In terms of worker size, bees were bigger when there were more built up areas, and smaller when there was more parkland. This is slightly contrary to expectations – we would expect larger bees where there is more green space, and presumably more floral resources and thus pollen availability. However, many urban parks do not offer much in the way of floral resources, being comprised of amenity grasslands and trees which were no longer in flower during the study period.
In terms of the overall colony health, there were more healthy cells when there was a greater extent of impermeable surfaces in the surrounding 1.5km, but colonies more were infested with wax moths when there was more residential housing.
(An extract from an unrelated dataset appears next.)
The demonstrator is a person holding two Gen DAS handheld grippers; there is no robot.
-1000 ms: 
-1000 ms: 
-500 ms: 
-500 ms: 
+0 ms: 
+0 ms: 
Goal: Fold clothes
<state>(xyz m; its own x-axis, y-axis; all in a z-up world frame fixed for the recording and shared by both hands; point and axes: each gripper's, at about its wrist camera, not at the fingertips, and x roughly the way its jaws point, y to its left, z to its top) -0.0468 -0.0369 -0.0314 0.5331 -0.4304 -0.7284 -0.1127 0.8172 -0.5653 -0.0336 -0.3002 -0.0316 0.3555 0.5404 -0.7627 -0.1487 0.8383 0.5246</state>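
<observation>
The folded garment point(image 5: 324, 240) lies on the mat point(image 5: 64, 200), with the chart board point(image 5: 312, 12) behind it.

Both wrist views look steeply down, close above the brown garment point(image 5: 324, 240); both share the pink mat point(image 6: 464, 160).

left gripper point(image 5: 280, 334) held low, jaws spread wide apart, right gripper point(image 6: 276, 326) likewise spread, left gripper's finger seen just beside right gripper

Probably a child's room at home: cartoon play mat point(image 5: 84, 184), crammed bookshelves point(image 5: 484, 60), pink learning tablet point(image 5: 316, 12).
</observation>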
This supports previous studies which have shown high levels of wax moth damage in urban residential areas.
Further analyses are required of pollen collected by bees – these findings will help us to understand what urban bees are foraging on, and potentially to inform urban planting decisions.
This study represents a pilot investigation into the relationships between urban landscapes and bees, using just nine colonies of commercially reared Bombus terrestris, and results should be interpreted with caution and not generalised to all wild bees. However, the results of this study will inform further research in this area.
This work was led by Fergus Chadwick, supervised by Prof Jane Stout at Trinity College Dublin. We are grateful to Eoin Dillon, Hallie Tanner and Maximilian Fursman, for help with fieldwork and disease screening, to Dearbhlaith Larkin from Maynooth University for disease screening protocol and training, to Dara Kilmartin for pollen analysis, Archie Murchie for help in securing Bombus colonies, and to all the beekeepers who collaborated and allowed us to sample their hives.
A grant from the Eva Crane Trust supported Fergus Chadwick as a part-time research assistant at Trinity College Dublin from February-August 2017. Fergus developed the project, co-ordinated the site selection, field and lab work, analysed the data and initiated Trinity’s “Campus Buzz” (www.campusbuzz.blog).
We would like to sincerely thank Eva Crane Trust for their generosity in supporting our work.